Description of the task -> Here is the listing. Print it exactly.

Collected data ->

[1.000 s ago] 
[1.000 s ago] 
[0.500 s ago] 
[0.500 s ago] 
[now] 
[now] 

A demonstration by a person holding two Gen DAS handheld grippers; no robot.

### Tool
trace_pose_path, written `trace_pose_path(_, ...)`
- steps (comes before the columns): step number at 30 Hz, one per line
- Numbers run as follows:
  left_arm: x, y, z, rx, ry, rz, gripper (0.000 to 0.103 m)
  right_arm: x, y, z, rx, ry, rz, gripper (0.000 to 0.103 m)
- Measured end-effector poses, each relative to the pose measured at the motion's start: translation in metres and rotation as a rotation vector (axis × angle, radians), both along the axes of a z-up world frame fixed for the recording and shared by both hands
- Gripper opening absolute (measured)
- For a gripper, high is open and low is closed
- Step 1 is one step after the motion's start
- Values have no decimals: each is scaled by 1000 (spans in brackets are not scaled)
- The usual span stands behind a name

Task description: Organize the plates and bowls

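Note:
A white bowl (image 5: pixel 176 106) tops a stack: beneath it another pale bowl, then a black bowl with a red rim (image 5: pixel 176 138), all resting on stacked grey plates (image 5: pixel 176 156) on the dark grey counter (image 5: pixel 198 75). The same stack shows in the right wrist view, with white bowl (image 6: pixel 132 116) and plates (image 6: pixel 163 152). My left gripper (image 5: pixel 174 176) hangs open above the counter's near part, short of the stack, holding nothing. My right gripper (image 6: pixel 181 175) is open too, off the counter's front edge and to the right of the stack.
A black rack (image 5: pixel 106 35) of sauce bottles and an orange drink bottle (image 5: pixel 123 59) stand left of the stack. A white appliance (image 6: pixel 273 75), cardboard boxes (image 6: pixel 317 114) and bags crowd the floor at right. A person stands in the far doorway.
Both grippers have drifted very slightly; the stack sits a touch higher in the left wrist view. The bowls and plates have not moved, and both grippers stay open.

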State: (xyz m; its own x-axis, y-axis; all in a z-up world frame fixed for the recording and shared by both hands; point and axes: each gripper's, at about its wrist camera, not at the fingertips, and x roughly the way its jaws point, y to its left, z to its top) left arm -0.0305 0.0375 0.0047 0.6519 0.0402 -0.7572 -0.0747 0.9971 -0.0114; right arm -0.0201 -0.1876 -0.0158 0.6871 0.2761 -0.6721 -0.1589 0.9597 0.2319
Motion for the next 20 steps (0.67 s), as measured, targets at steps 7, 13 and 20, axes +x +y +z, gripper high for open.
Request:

Expected answer ->
[1.000 s ago] 
[1.000 s ago] 
[0.500 s ago] 
[0.500 s ago] 
[now] 
[now] 

A demonstration by a person holding two Gen DAS handheld grippers; no robot.

### Tool
trace_pose_path, written `trace_pose_path(_, ...)`
- steps (comes before the columns): step number at 30 Hz, one per line
- Numbers run as follows:
  left_arm: x, y, z, rx, ry, rz, gripper (0.000 to 0.103 m)
  right_arm: x, y, z, rx, ry, rz, gripper (0.000 to 0.103 m)
- Measured end-effector poses, each relative to the pose measured at the motion's start: translation in metres and rotation as a rotation vector (axis × angle, radians), both along the axes of a z-up world frame fixed for the recording and shared by both hands
- Gripper opening absolute (measured)
- For a gripper, high is open and low is closed
- Step 1 is one step after the motion's start
- Values have no decimals: each is scaled by 1000 (spans in brackets are not scaled)
- The usual span stands behind a name

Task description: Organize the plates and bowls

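Note:
A white bowl (image 5: pixel 176 106) tops a stack: beneath it another pale bowl, then a black bowl with a red rim (image 5: pixel 176 138), all resting on stacked grey plates (image 5: pixel 176 156) on the dark grey counter (image 5: pixel 198 75). The same stack shows in the right wrist view, with white bowl (image 6: pixel 132 116) and plates (image 6: pixel 163 152). My left gripper (image 5: pixel 174 176) hangs open above the counter's near part, short of the stack, holding nothing. My right gripper (image 6: pixel 181 175) is open too, off the counter's front edge and to the right of the stack.
A black rack (image 5: pixel 106 35) of sauce bottles and an orange drink bottle (image 5: pixel 123 59) stand left of the stack. A white appliance (image 6: pixel 273 75), cardboard boxes (image 6: pixel 317 114) and bags crowd the floor at right. A person stands in the far doorway.
Both grippers have drifted very slightly; the stack sits a touch higher in the left wrist view. The bowls and plates have not moved, and both grippers stay open.
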
State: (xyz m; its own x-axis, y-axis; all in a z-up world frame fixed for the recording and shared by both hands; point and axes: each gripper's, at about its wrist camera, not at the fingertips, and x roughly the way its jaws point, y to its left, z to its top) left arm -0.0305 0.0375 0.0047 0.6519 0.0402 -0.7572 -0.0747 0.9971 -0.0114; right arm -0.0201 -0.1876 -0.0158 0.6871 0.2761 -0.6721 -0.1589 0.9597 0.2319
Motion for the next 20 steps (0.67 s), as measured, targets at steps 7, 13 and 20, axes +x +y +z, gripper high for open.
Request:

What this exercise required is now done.